People over here who have boys at the front mustn't forget the
cigarette supply. Send them along early and often. There'll never
be too many. Smoking is one of the soldier's few comforts. Two
bits' worth of makin's a week will help one lad make life
endurable. It's cheap at the price. Come through for the smoke
fund whenever you get the chance.

Café life among us at Petite-Saens was mostly drinking and
gambling. That is not half as bad as it sounds. The drinking was
mostly confined to the slushy French beer and vin blanc and citron.
Whiskey and absinthe were barred.

The gambling was on a small scale, necessarily, the British soldier
not being at any time a bloated plutocrat. At the same time the
games were continuous. "House" was the most popular. This is a game
similar to the "lotto" we used to play as children. The backers
distribute cards having fifteen numbers, forming what they call a
school. Then numbered cardboard squares are drawn from a bag, the
numbers being called out. When a number comes out which appears on
your card, you cover it with a bit of match. If you get all your
numbers covered, you call out "house", winning the pot.
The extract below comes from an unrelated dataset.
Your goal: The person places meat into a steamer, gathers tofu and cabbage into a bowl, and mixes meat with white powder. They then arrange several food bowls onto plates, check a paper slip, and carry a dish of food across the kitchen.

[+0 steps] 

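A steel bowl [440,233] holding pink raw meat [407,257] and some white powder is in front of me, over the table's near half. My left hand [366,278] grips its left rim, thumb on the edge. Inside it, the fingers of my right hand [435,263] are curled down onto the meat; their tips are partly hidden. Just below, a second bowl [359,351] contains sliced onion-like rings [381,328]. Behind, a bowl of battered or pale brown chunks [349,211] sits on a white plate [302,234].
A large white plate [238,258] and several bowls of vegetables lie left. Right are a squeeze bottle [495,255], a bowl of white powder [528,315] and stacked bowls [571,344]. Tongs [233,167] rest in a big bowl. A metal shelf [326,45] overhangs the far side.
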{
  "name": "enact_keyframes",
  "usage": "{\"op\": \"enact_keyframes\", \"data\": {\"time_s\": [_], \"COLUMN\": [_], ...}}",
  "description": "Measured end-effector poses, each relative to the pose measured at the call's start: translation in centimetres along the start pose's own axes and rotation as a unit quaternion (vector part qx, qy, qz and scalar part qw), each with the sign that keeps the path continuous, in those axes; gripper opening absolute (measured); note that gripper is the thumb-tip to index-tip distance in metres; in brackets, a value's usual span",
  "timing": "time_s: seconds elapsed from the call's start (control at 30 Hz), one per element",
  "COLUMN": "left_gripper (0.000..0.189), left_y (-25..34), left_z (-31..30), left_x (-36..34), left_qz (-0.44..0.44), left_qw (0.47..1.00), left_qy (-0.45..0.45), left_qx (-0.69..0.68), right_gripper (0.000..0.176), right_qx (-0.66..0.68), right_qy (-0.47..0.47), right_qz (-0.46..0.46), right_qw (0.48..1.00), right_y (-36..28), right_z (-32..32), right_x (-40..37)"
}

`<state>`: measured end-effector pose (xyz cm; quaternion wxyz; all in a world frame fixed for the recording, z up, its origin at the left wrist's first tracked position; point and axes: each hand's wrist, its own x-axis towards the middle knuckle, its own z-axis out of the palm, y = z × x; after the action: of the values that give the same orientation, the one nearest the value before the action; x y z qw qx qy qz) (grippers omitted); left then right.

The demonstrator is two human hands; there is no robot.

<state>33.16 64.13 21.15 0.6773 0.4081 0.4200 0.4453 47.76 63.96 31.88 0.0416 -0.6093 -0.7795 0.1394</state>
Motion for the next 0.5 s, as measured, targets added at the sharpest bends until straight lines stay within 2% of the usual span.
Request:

If there
are ten people in at a franc a head, the banker holds out two
francs, and the winner gets eight.

It is really quite exciting, as you may get all but one number
covered and be rooting for a certain number to come. Usually when
you get as close as that and sweat over a number for ten minutes,
somebody else gets his first. Corporal Wells described the game as
one where the winner "'ollers 'ouse and the rest 'ollers 'ell!"